I can relate to this from his point of view. A few of my family members (including one early childhood teacher trained to pick out the symptoms - and also with an autistic daughter) have said that I display all the symptoms of someone classified with Asperges. Recently (like, days ago) I looked into the possibility further and realized that, yes, I did seem to fit the classification. Including a whole pile of things I didn't realize that I did such as 'stimming' and meltdowns/shutdowns (always though I was just being suddenly stupidly angry/selfish or really really depressed for little reason). I am in the process of finding someone to get myself diagnosed professionally (and from hearing some of the stories here, that will include finding the RIGHT someone who knows what they are babbling about).
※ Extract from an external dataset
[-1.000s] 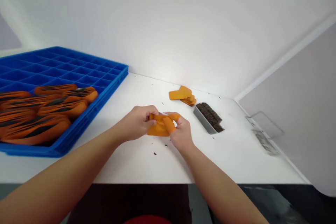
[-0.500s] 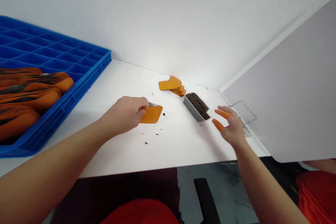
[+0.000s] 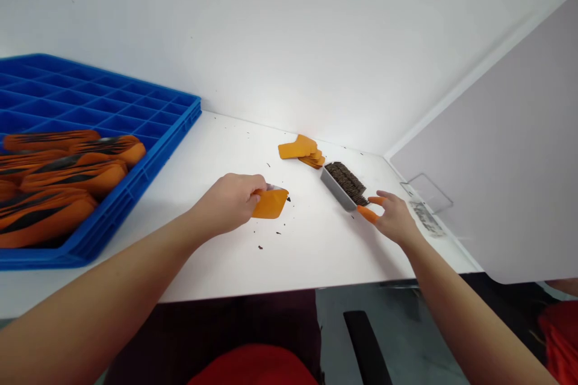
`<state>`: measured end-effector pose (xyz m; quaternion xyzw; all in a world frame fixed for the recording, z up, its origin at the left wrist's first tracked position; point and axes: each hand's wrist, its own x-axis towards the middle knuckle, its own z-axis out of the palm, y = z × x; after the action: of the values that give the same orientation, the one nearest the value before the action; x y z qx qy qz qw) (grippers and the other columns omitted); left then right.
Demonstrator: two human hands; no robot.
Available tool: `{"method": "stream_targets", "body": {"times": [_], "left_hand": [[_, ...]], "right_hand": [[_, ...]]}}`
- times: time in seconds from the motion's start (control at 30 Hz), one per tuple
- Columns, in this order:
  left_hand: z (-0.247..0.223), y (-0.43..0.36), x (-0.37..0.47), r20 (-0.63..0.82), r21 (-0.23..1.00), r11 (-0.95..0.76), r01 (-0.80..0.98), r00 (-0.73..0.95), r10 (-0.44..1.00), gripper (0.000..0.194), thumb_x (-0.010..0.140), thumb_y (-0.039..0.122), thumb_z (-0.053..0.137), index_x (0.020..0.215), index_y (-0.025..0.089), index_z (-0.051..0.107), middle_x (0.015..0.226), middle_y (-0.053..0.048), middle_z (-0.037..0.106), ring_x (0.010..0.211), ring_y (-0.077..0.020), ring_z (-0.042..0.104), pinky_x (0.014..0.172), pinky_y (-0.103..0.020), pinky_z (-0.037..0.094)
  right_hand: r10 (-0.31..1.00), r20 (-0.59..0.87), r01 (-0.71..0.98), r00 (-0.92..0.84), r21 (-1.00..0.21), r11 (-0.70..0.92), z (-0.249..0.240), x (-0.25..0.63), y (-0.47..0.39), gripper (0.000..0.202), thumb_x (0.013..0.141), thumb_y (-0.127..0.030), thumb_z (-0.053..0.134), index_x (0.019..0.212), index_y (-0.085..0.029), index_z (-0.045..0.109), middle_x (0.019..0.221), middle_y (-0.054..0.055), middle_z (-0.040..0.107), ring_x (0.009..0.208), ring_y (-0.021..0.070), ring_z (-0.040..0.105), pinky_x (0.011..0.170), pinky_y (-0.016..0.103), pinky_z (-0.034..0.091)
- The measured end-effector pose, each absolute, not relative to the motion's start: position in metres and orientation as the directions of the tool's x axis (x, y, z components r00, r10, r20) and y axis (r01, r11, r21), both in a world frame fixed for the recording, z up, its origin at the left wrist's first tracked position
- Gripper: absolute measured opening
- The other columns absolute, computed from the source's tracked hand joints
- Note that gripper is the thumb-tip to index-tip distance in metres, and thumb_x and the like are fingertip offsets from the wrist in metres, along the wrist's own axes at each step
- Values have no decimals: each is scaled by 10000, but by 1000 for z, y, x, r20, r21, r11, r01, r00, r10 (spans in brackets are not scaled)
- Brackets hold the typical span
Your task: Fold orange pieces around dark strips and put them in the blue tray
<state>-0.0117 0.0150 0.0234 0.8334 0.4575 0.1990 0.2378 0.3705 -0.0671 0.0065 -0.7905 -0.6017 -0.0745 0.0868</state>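
My left hand (image 3: 235, 201) pinches a flat orange pouch (image 3: 271, 204) over the white table. The pouch's upper edge shows a greyish strip; its other end is covered by my fingers. My right hand (image 3: 392, 216) has orange covers on the thumb and a finger, which are spread apart with nothing visible between them. These fingertips are at the near right corner of a small grey box (image 3: 335, 191); whether they touch it I cannot tell. Thin dark brown pieces (image 3: 347, 181) fill the box in tight rows. Behind it lies a fanned pile of orange pouches (image 3: 300, 148).
On the left stands a blue compartment crate (image 3: 135, 189) with bundles of orange and black pouches (image 3: 67, 177). Dark crumbs (image 3: 261, 247) dot the table. A wall rises behind, and a grey panel (image 3: 506, 162) with a wire handle borders the right. A person's red sleeve shows lower right.
My right hand has moved left to the box's near corner, its covered fingers closer to the dark pieces. My left hand still holds the pouch. The whole view has shifted slightly.
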Motion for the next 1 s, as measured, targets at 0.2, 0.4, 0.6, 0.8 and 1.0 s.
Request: {"method": "stream_targets", "body": {"times": [0.2,0.4,0.6,0.8,1.0], "left_hand": [[23,14,-12,123,577,-479,661,510,851,223,799,245,400,823,236,622,800,-15,645,654,-177,570,488,-247,366],[24,14,-12,121,568,-482,667,512,851,219,792,243,403,811,240,621,759,-5,636,628,-171,559,485,-249,355],[26,14,-11,86,560,-456,692,498,863,241,798,234,386,831,248,624,803,0,644,658,-171,563,500,-254,361],[26,14,-11,85,549,-447,707,485,871,232,799,241,393,850,262,619,825,8,645,689,-176,570,514,-255,371],[26,14,-10,97,528,-461,713,489,867,226,801,242,397,817,247,623,773,2,638,672,-177,564,515,-258,371]], "right_hand": [[910,159,923,383,-33,-383,13,351,-64,570,724,-650,517,1059,-208,650,1307,112,496,1151,384,455,662,453,488],[873,198,894,446,-41,-447,16,339,-68,582,725,-641,516,1068,-187,636,1322,106,481,1108,372,482,661,450,486],[858,273,897,435,-49,-439,11,334,-74,555,754,-593,522,1106,-172,600,1302,106,493,1170,341,433,799,472,474],[871,358,941,336,-97,-323,1,347,-80,438,771,-461,541,1089,-165,596,1231,105,551,1141,314,467,902,492,435],[881,466,994,74,32,-101,3,370,-77,216,804,-340,508,879,-212,665,1083,80,636,1138,321,474,912,533,426]]}}
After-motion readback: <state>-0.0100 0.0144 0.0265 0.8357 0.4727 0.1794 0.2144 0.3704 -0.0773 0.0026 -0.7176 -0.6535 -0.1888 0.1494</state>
Intellectually it doesn't bother me much. I am still me and I still like being me. It would explain a lot of my behaviours (such as shutdowns/meltdowns which don't happen so much any more, but can do when I am highly stressed) and may very well enable me to find tricks and tools to help me in every day life. But emotionally it is a major shift in world view. I don't deal with that sort of emotional shift very well and it can take a bit of time (and sometimes time out from life in general) to be OK with that side of things. Currently I am finding myself stimming near constantly, and getting reallllly close to melt downs for very minor reasons, even though intellectually I am *pleased* to have a good solid reason for why I behave the way I do. It is a very strange place to be...
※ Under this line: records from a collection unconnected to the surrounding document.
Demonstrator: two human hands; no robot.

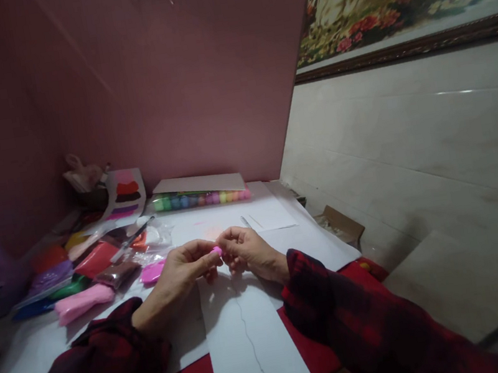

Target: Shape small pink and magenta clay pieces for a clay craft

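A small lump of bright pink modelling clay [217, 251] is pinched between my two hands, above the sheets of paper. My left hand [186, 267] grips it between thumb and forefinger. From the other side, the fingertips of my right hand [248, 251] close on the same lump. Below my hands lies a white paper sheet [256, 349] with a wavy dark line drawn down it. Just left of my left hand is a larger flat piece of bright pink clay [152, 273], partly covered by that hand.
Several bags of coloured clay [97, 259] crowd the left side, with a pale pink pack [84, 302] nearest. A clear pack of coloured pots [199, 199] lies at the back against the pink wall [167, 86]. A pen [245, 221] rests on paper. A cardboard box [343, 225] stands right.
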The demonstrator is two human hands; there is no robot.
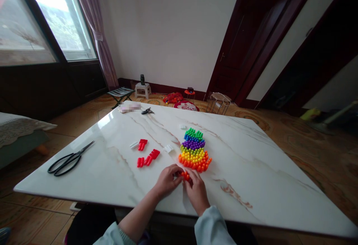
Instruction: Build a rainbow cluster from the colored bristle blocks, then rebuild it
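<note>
Near the table's front edge, my left hand (pixel 167 181) and my right hand (pixel 196 189) are closed together around a small group of orange-red beads (pixel 185 176). Fingers of both hands touch it and cover part of it. Just beyond them lies a cluster of round-tipped beads in coloured bands: orange (pixel 195 163), yellow (pixel 193 156), olive green, purple (pixel 193 143), blue and green (pixel 194 133). Left of the cluster are red pieces (pixel 152 156), some joined in short rows. White pieces (pixel 168 148) rest between the red ones and the cluster.
Black-handled scissors (pixel 65 163) lie at the table's left. Dark pliers (pixel 147 111) and a partly blurred packet (pixel 129 106) are near the far edge. Beyond the marble-patterned table (pixel 237 155) stand a white stool (pixel 143 90), a folding stool (pixel 121 93) and a wire-framed stand (pixel 219 103).
</note>
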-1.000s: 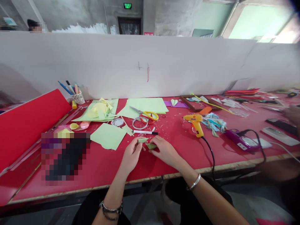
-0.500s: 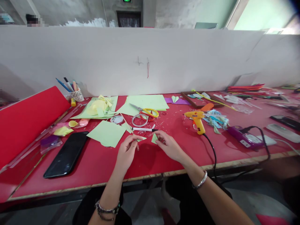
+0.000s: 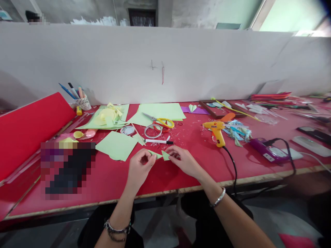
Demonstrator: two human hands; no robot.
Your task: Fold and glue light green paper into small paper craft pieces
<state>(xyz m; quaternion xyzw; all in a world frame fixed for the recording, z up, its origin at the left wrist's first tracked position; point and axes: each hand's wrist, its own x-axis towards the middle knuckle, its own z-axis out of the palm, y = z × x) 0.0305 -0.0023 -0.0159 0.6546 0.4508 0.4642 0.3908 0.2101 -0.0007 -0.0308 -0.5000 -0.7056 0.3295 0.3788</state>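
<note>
My left hand [image 3: 141,166] pinches a small green paper piece [image 3: 156,155] between thumb and fingers. Just to its right, my right hand [image 3: 182,159] grips another small green piece, a pointed one [image 3: 164,155]. The two pieces are held close together above the red table [image 3: 165,179]; whether they touch is hard to tell. A white marker with a black cap [image 3: 157,141] lies just beyond my fingers. Behind it are a roll of tape [image 3: 153,131] and yellow-handled scissors [image 3: 165,122]. A green paper sheet [image 3: 117,146] lies left of my left hand.
On the right are a yellow glue gun [image 3: 216,131] with a black cord, blue tassels [image 3: 238,132] and a purple power strip [image 3: 269,151]. A pen cup [image 3: 84,103] stands at the back left, near a red board [image 3: 33,129]. A white partition [image 3: 165,51] runs behind.
The two small green pieces have come closer together, and the right one has turned so its tip points left. The camera view has shifted slightly.
</note>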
From past experience I know I will balance back out again within a week or three, but it is a background process that I don't really seem have much direct input into. Best that I have been able to do with similar issues in the past is make sure I provide myself with a nice safe (in my case, people free) environment with hot baths, incense, a good movie or thirteen, and *very* occationally talk to someone about it. Doesn't mean I have to hide the knives or anything, but it does mean I may appear detached and unfocused for a while. Complete with hand waving, rocking, talking to myself, and when socializing a bit of a black sense of humour with a large dose of Random and a complete lack of small talk.

It does not mean I dislike the people around me (unless I disliked them in the first place) but in sorting out my own head I do tend to distance myself from others even if I care about them. Any answers I give will tend to be based purely on my own form of logic, and I will tend to forget that just because I know something, does not mean that everyone around me will.... But as long they let me process it all and don't treat me with pity, avoid me completely or get angry with me being a bit of a distant twitchy bouncy freak, it's usually all good. :) Also in that state, if say something odd that could mean two or more things, I usually mean the good thing!

Though, I can see how it would be tough on you, and he is lucky you are seriously trying to help and understand where he is at.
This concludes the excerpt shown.